Slaughterhouse-Five

by

Kurt Vonnegut

Slaughterhouse-Five: Foil 1 key example

Chapter 8
Explanation and Analysis—Campbell as a Tick:

Edgar Derby compares Howard Campbell Jr. to a series of lowly animals through metaphor, serving as a foil for Pilgrim as he does so:

His stance was that of a punch-drunk fighter. His head was down. His fists were out front, waiting for information and battle plan. Derby raised his head, called Campbell a snake. He corrected that. He said that snakes couldn’t help being snakes, and that Campbell, who could help being what he was, was something much lower than a snake or a rat—or even a blood-filled tick.

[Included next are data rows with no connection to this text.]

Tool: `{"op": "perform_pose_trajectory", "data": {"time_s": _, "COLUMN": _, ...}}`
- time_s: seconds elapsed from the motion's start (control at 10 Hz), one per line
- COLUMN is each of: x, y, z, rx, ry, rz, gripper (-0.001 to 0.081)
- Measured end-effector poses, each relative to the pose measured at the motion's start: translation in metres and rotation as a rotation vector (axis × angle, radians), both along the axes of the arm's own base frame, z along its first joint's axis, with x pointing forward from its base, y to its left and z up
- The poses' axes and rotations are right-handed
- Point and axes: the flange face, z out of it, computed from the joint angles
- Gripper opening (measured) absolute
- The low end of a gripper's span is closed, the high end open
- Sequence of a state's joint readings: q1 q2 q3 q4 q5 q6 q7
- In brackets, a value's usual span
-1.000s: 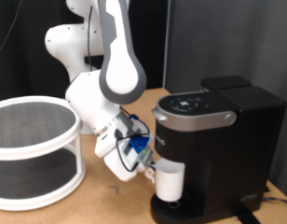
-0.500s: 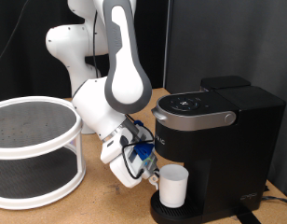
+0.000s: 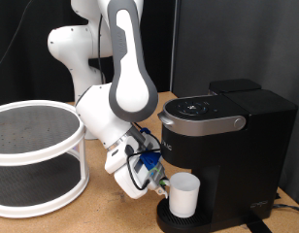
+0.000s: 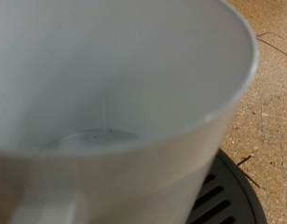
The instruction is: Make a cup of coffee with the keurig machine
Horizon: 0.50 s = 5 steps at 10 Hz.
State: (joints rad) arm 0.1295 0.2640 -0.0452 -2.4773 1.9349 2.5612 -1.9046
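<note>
The black keurig machine [image 3: 227, 146] stands at the exterior view's right, its lid shut and its buttons on top. My gripper [image 3: 159, 183] is low at the machine's front and is shut on the side of the white cup [image 3: 183, 195]. It holds the cup under the brew head, at or just above the round drip tray [image 3: 171, 219]. The cup stands about upright with its mouth open and looks empty. In the wrist view the cup [image 4: 106, 103] fills the picture, and the slotted black drip tray [image 4: 227, 191] shows beneath it. My fingers do not show there.
A white two-tier round rack [image 3: 33, 155] stands at the exterior view's left on the wooden table [image 3: 101, 216]. The arm's white links lean between the rack and the machine. A dark curtain hangs behind.
My gripper has carried the cup down and slightly to the exterior view's right, from under the brew head to the drip tray.
</note>
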Motion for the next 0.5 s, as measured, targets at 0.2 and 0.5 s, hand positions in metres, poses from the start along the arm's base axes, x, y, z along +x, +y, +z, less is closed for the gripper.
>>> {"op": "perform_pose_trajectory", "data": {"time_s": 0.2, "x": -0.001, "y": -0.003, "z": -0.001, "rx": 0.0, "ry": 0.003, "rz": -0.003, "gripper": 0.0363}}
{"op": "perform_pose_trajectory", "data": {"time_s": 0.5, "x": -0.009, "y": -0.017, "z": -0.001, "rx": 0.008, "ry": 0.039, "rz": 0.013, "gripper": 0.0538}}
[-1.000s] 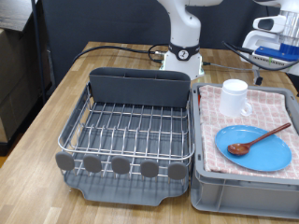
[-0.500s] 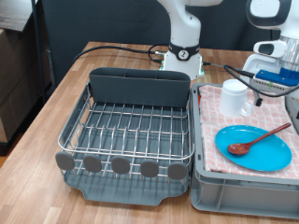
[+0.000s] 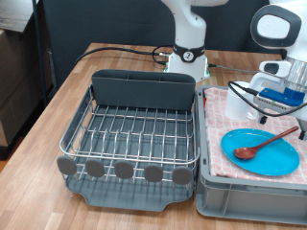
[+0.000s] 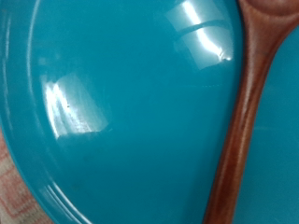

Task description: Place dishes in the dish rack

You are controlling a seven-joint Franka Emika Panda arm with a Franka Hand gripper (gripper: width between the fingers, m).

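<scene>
While the gripper (image 3: 271, 107) is hanging just above the plate (image 3: 260, 151), its spread impossible to tell, the spoon (image 3: 267, 142) is lying across that plate beside the rack (image 3: 134, 134); a careless descent risks knocking it off.

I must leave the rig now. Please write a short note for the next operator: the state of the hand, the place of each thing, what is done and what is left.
Hand: not clearly visible; the arm is over the crate at the exterior view's right.
Plate: on the checked cloth, with the wooden spoon lying on it.
Mug: hidden.
Dish rack: holds no dishes.
Done: nothing racked.
Left: every dish.
</scene>
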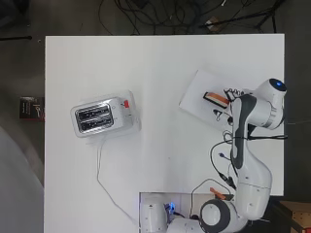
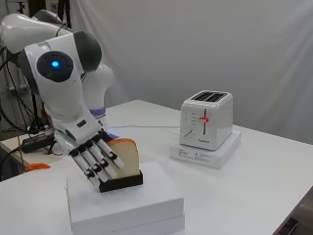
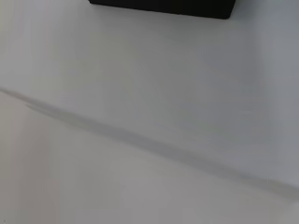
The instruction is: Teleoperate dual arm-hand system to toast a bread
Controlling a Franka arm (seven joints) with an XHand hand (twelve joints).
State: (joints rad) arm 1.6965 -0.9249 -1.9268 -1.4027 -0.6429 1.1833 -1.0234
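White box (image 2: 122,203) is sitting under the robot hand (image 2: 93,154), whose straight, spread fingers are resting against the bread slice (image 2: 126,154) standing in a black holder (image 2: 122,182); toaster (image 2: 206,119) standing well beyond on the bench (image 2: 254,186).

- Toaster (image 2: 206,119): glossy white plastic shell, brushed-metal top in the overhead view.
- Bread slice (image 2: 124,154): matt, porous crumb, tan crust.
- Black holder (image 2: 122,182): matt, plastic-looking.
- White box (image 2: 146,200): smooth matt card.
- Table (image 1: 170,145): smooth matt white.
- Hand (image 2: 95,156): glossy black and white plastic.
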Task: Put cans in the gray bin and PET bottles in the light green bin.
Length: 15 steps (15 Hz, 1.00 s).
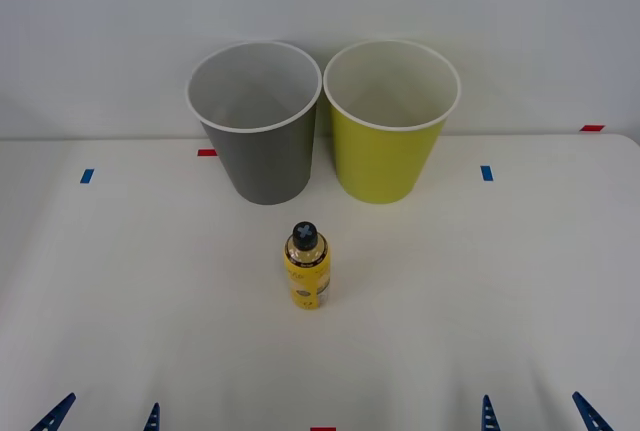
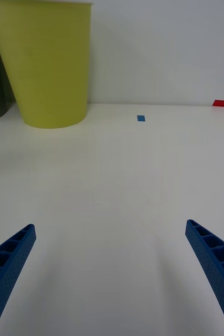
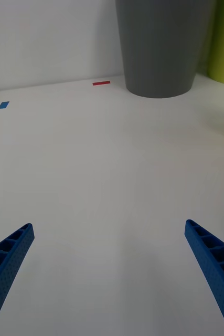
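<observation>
PET bottle [image 1: 306,267] stands upright on the tabletop [image 1: 120,281], black cap up, yellow wrap facing you, alone in the middle and well short of both bins. Behind it sit the gray bin [image 1: 257,126] on the left and the light green bin [image 1: 389,123] on the right, side by side, nearly touching, mouths open; neither shows anything inside from the front view. You have the left gripper [image 1: 102,415] and the right gripper [image 1: 536,413] low at the near edge, each with jaws spread wide and holding nothing, well apart from the bottle. My read: nothing sorted yet. The bottle sits about midway between the arms, but its target is the green bin, on the right, so the right arm looks the shorter carry. Tall and narrow, it may tip if you nudge it; approach square at mid-wrap
</observation>
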Each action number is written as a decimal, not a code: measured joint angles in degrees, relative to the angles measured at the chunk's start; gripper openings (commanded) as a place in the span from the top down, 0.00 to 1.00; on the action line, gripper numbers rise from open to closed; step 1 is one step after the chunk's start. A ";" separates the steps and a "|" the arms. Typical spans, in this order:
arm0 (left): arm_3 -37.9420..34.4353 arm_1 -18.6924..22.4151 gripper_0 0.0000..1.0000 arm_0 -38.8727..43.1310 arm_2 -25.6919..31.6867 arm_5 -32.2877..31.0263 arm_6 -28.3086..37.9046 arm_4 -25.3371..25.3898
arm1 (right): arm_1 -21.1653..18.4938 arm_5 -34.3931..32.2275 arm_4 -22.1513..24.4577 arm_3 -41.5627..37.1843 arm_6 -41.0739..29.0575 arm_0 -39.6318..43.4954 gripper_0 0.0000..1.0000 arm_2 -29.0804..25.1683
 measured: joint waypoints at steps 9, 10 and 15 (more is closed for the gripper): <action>0.00 0.00 0.00 0.00 0.00 0.00 0.00 0.00 | 0.00 0.00 0.00 0.00 0.00 0.00 0.00 0.00; 0.00 0.00 0.00 0.00 0.00 0.00 0.00 0.00 | 0.00 0.00 0.00 0.00 0.00 0.00 0.00 0.00; 0.00 0.00 0.00 0.00 0.00 0.00 0.00 0.00 | 0.00 0.00 0.00 0.00 0.00 0.00 0.00 0.00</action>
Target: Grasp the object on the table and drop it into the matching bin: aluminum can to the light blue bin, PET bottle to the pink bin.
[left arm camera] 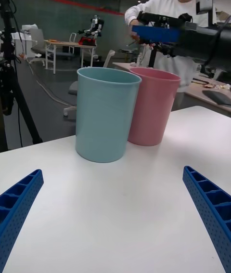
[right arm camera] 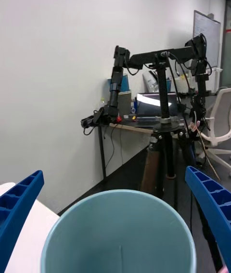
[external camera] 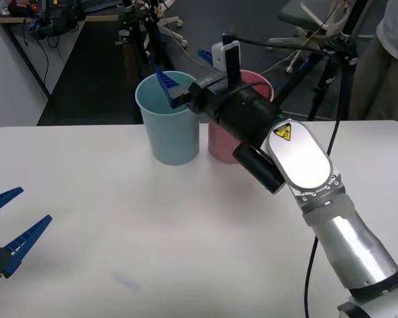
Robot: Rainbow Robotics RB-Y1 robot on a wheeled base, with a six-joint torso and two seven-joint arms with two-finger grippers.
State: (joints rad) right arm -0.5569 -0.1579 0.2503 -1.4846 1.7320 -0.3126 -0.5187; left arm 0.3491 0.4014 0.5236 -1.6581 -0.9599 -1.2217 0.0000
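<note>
The light blue bin [external camera: 168, 119] stands touching the pink bin [external camera: 220, 142] at the white surface's [external camera: 119, 218] far edge; the can cannot be seen. The right pincer [right arm camera: 115, 215] hangs over the blue bin's mouth, spread wide and empty. The left pincer [left arm camera: 115, 215] waits released, low over the near surface.

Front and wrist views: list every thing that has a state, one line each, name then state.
light blue bin: upright on the table, beside the pink bin.
pink bin: upright, partly behind the right arm.
right gripper: open, holding nothing, above the light blue bin's mouth.
left gripper: open, holding nothing, low over the table's near left part.
table: white, carrying both bins.
</note>
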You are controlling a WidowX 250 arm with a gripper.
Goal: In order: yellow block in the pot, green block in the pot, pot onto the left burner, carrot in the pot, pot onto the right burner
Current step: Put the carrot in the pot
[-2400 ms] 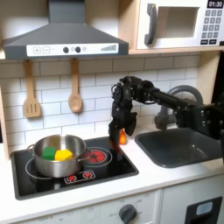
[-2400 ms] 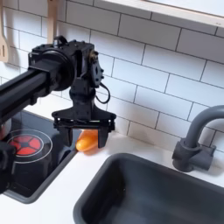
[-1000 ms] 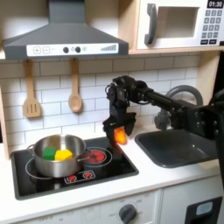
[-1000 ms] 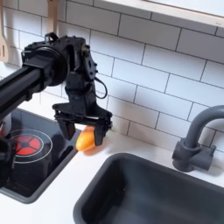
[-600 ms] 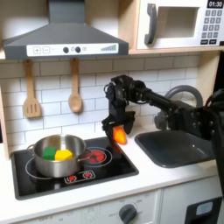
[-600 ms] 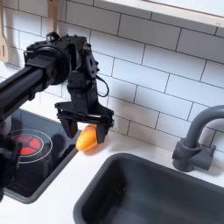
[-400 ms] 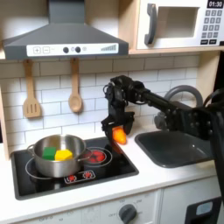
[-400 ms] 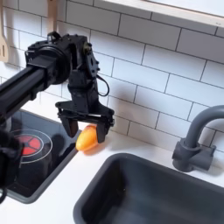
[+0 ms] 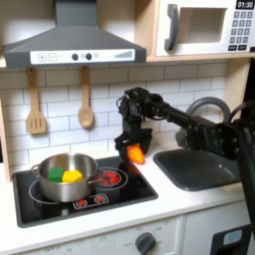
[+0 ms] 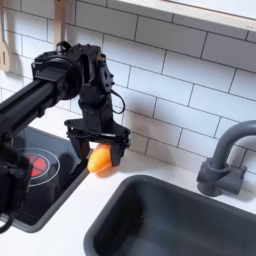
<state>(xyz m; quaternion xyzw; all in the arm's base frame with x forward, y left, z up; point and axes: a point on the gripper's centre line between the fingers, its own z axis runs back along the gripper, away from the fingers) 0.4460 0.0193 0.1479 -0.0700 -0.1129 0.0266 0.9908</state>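
Jaws (image 10: 97, 150) clamped around the carrot (image 10: 99, 159); first exterior view alone: yellow block (image 9: 73, 176) inside pot (image 9: 50, 183)

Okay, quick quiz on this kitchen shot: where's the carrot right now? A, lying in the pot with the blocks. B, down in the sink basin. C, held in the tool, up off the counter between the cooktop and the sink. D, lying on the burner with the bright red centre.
C: the carrot sits between the fingers of the tool, raised above the counter, while the pot holds just the yellow block and the green block.
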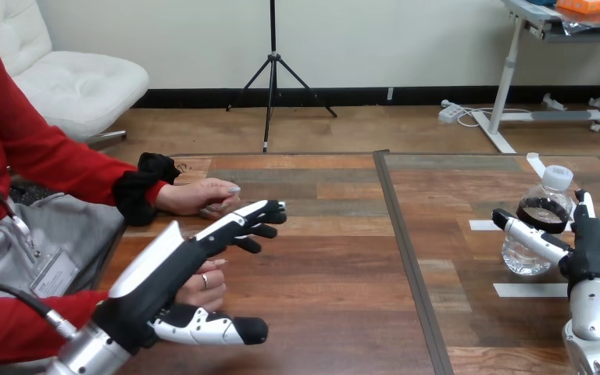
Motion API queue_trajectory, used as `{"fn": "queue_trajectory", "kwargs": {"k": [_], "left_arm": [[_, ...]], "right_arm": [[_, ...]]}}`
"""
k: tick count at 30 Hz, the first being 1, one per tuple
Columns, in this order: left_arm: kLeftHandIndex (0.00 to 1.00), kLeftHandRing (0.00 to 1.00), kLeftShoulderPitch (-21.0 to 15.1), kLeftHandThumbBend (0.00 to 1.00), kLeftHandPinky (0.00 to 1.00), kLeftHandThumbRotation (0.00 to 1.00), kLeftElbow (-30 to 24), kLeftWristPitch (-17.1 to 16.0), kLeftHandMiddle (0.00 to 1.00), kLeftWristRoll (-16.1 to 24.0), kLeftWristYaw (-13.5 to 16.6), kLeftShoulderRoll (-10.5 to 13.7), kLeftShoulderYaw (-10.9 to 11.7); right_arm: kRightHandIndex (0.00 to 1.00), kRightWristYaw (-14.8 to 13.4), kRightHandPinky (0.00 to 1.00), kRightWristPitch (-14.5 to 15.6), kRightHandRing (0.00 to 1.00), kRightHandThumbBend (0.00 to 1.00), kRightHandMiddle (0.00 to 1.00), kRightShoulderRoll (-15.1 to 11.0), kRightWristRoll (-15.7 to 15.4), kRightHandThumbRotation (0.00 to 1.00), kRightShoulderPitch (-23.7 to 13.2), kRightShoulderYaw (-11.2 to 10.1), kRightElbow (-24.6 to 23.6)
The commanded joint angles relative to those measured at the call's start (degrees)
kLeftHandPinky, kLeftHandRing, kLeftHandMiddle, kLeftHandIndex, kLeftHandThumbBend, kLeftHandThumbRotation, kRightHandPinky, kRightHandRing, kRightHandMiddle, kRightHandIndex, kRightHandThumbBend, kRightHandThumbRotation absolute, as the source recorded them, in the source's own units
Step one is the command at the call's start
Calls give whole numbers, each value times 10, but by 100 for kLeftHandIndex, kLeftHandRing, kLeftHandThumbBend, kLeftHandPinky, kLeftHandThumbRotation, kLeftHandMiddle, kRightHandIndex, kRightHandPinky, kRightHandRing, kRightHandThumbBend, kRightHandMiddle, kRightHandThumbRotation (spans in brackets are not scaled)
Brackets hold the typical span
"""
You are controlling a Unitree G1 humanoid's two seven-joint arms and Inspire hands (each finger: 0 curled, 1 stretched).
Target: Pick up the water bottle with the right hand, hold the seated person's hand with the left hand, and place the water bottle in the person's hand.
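Left arm enters from the lower left, silver forearm angled up toward the middle. Left robot hand [176, 266] is edge-on, white shell uppermost. Fingers [250, 213] are straight and laid together, thumb [219, 329] straight out well below them: wide open, gripping nothing. Person's near hand [205, 287] sits loosely curled in the gap between that thumb and the palm, close under the palm. Cannot tell if they touch. Person's far hand [199, 195] rests on the counter [320, 305] just beyond the fingertips, apart from them.

Right arm stands up from the lower right corner. Right robot hand [594, 254] is upright, black palm facing the middle, white shell on the outer side. Its thumb [527, 234] reaches straight across the front of the water bottle [520, 256]. One finger [585, 201] stands straight just behind and right of the bottle. The hand is spread open with the bottle inside the spread. Cannot tell if the thumb touches the plastic.

Bottle: clear plastic, rounded and squat, with a white screw cap [557, 176] and a dark band [543, 212] round the shoulder. It stands upright, base on the counter, well apart from the left robot hand and both of the person's hands.

Counter: matte wood planks in mixed browns, with a dark seam [406, 258] running between the two robot hands. A white tape strip [530, 290] lies just left of the right robot hand's wrist.
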Motion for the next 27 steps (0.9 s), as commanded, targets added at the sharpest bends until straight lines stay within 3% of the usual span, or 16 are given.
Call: {"fn": "queue_trajectory", "kwargs": {"k": [1, 15, 27], "left_arm": [[89, 80, -12, 100, 71, 71, -36, -4, 85, -23, -8, 10, 13], [89, 76, -2, 100, 65, 70, -57, 5, 84, -51, -34, 9, 15], [89, 76, 3, 100, 63, 70, -73, 16, 84, -63, -44, 6, 17]], "right_arm": [[100, -4, 75, -5, 93, 100, 98, -10, 5, 41, -56, 3, -1], [97, -16, 74, -1, 86, 100, 92, -1, 3, 30, -62, 5, 6], [82, -24, 64, 2, 74, 100, 79, 10, 24, 14, -68, -9, 9]]}}
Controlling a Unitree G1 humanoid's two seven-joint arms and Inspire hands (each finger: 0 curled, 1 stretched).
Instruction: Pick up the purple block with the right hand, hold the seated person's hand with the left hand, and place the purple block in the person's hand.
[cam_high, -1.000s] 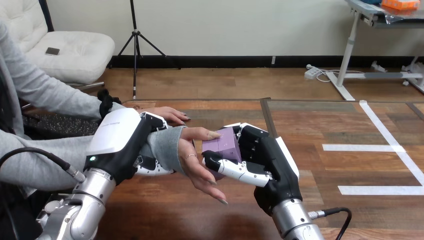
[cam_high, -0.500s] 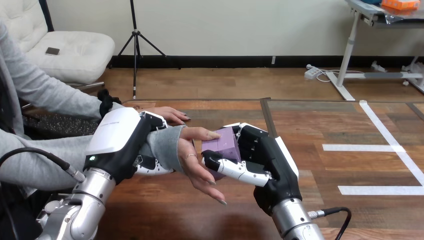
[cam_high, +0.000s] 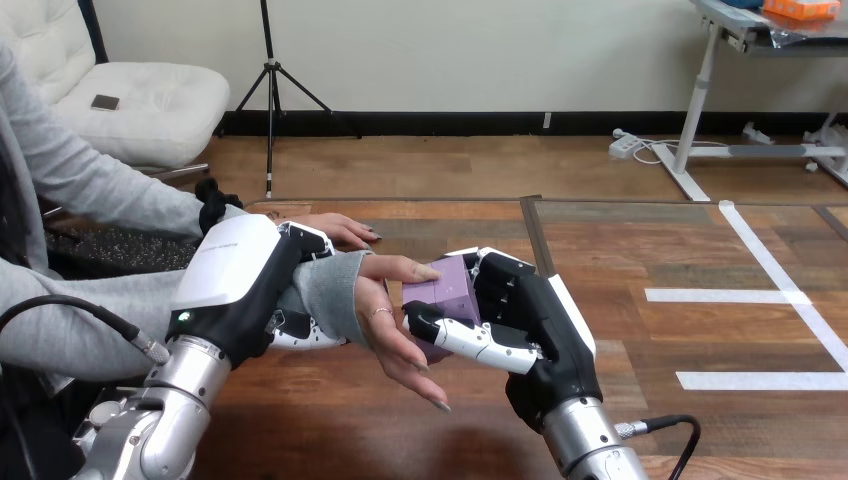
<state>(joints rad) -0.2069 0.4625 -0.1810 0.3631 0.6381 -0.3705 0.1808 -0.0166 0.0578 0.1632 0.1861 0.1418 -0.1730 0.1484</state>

The above quotation takes place during the most virulent anti-Nazi, pro-Allied Powers moment in the story. By comparing Campbell to a snake, but then comparing him instead to a rat or a tick—a blood-sucking parasite—Derby condemns the American traitor and also the Nazi Party as a whole. The various animal metaphors suggest that Campbell is less than human. As an anti-war novel, Slaughterhouse-Five does not perpetuate an idealized perspective of World War II, which makes this moment stand out in particular. The conviction Derby shows in this scene contrasts sharply against Pilgrim's detached and resigned attitude.

Derby, however, dies in an ironic fashion, shot dead not for his ideals or for his country but for stealing a tea kettle. The book thus suggests that Derby's conviction is meaningless: wars do not reward those who fight in them, even if they fight for good reasons. Rather, it is Pilgrim's perspective that dominates the novel, and Derby serves as a foil only to ultimately support the narrator's perspective on war as a dreadful harbinger of death and destruction.